何が無事なのかさっぱりわからないのだけど?しかし、ロングキャミソールを着ていて良かったよ。
「よくわからないけど、ルディもシャワーすれば?鍵は直しておくから」
と言ったものの、ルディはピクリとも動かない。これは何が起こっている?
「どうしたの?」
「アンジュが戻ってこないから、消えてしまったのかと……」
これはとてつもなく悪化している!私の姿が見えないと不安症候群にかられているじゃない!
私、半年間ですごく頑張ったよ。
胡散臭い笑顔を浮かべて敬語を話すルディを。
あちらこちらに力をばら撒いて、嫌厭されているルディを。
少しずつ対応して、普通に話すようになったし、力もばら撒かなくなったし、私への執着もほどほどに……なったと思っていた矢先に、コレ。
天神許すまじ。
確かに、あれからずっと捕獲されていたような気分になっていた。そうワイバーンから飛び降りて、水じゃない水に飛び込んでから。
……私が悪いわけじゃないよ。
「ルディ。私はここにいるから、取り敢えず離れようか。まだ髪を乾かしていないし」
さっきから背中に水滴が垂れるのだけど?
すると、ルディに抱えられて、そのままルディの膝の上に鎮座することになった。何故に?
どうやら、髪を乾かしてくれるらしい。ギシギシの髪にオイルを塗って梳いてくれている。
私は髪なんてどうでもいいのだけど、ルディは好きなようだ。そうだよね。王様と同じだものね。

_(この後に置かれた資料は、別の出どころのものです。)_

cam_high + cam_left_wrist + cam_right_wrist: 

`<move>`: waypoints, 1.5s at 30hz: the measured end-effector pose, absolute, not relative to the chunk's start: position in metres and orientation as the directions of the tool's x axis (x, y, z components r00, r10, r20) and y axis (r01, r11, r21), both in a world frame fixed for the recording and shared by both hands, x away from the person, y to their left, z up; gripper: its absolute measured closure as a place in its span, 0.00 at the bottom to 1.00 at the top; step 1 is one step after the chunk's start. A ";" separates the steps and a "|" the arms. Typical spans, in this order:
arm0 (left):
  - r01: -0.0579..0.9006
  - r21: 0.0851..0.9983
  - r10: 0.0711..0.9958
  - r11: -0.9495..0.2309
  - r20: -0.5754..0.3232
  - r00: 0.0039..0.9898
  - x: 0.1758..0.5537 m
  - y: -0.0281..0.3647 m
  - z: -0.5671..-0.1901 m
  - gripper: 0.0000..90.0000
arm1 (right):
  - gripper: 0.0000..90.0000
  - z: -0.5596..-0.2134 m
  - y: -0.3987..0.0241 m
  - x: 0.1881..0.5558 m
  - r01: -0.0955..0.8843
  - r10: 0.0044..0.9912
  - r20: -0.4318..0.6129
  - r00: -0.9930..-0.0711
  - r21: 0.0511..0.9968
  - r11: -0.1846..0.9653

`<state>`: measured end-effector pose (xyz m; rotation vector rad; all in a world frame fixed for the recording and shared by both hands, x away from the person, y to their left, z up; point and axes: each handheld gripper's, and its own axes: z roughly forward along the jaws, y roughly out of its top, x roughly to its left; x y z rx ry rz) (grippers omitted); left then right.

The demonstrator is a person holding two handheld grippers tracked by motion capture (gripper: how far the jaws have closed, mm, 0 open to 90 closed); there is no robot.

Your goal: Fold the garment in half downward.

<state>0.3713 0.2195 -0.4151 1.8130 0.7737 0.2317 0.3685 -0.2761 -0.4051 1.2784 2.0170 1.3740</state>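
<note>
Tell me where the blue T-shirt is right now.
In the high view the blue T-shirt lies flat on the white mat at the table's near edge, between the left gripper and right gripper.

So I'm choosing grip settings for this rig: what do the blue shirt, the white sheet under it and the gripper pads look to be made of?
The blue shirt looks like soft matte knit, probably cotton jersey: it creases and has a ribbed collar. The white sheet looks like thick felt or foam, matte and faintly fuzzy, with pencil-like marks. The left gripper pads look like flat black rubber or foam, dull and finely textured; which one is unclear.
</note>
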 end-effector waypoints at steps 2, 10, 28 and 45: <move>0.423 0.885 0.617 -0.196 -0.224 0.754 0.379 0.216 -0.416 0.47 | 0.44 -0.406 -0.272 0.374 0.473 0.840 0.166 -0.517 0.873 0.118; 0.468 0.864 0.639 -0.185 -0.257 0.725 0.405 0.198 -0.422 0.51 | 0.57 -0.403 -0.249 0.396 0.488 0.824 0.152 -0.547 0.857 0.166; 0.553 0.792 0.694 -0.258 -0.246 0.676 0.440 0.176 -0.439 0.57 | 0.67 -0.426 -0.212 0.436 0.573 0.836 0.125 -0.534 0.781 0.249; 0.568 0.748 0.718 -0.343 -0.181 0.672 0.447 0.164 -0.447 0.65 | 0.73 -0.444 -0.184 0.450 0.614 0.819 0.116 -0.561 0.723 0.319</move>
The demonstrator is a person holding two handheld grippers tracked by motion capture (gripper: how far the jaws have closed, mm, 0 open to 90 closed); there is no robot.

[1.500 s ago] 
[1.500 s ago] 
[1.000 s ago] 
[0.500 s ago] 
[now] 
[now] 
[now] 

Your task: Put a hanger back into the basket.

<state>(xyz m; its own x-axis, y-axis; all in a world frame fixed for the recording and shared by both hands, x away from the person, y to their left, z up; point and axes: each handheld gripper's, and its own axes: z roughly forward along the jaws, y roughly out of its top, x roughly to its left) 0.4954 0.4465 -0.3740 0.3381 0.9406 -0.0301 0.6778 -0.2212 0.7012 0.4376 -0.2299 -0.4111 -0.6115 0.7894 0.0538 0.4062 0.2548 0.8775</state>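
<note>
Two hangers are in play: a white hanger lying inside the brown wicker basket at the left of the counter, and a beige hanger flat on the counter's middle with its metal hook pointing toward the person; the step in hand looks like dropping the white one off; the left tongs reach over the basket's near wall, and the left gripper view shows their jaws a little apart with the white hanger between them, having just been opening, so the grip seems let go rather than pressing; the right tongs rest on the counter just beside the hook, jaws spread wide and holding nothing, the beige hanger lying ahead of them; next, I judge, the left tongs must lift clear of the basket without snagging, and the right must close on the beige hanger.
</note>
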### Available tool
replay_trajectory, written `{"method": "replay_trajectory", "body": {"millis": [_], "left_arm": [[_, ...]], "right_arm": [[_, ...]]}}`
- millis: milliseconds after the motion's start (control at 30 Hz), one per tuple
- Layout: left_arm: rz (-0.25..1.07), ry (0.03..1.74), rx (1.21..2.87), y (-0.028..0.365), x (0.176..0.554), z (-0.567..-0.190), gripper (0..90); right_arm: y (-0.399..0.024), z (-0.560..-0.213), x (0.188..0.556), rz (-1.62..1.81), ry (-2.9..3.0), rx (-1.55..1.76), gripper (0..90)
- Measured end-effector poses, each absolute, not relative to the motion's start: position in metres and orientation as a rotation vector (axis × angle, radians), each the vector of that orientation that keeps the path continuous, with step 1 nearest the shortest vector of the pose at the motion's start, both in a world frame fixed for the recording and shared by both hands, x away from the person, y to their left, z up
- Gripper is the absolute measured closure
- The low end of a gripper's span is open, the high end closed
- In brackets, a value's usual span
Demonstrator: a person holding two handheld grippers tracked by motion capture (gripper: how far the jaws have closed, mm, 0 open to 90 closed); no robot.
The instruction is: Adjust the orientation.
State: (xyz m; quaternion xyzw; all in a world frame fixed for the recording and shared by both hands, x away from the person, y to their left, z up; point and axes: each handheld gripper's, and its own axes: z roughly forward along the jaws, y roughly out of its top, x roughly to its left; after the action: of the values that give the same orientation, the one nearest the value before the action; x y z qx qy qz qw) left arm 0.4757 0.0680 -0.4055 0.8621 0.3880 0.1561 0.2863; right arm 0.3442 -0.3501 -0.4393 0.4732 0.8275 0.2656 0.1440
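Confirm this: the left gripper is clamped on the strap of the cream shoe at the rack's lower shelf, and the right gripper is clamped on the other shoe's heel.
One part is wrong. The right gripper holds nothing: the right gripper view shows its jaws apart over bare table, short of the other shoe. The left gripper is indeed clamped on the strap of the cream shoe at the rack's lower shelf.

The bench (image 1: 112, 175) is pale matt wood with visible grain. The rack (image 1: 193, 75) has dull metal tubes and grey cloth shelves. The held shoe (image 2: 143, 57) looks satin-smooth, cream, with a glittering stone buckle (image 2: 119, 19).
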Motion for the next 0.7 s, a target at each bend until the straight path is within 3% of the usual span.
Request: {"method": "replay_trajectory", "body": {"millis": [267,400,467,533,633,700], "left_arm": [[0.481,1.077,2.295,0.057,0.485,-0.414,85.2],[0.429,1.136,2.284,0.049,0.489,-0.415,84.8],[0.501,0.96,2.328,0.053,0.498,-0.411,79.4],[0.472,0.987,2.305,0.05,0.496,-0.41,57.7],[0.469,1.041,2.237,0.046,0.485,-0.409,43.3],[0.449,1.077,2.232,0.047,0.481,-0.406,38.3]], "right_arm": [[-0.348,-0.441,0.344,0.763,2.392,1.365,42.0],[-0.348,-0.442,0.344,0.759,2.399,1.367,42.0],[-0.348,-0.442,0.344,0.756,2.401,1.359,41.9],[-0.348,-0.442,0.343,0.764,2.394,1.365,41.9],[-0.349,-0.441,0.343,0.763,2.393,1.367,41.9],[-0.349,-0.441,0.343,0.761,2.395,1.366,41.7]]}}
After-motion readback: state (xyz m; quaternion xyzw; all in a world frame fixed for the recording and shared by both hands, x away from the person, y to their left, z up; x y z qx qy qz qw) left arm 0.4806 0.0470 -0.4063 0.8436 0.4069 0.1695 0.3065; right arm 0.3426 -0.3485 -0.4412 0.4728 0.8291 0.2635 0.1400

髪を乾かしてもらっていると、何故か眠くなる。ガクンガクンと身体が舟を漕ぎ出した。
「ふぁふぅ~」
「アンジュ。横になっていいぞ」
髪が乾いたのだろう。私はそのまま横になる。そして、眠りの海に沈んでいった。
*
「どうすれば、俺の腕の中に落ちてくれる?」
シュレインはアンジュの銀色の髪を撫でながら口にする。そのアンジュはすぅすぅと寝息を立てていた。
「リュミエール神父のように翼を生やせばいいのか?ヴァルトルクスのようにすべてを壊す力があればいいのか?アンジュを守れなかった俺が悪いのか?」
なにやら物騒な言葉をシュレインは呟いている。そしてどうも天神が見せたアンジュの死が、シュレインに重くのしかかっているようだ。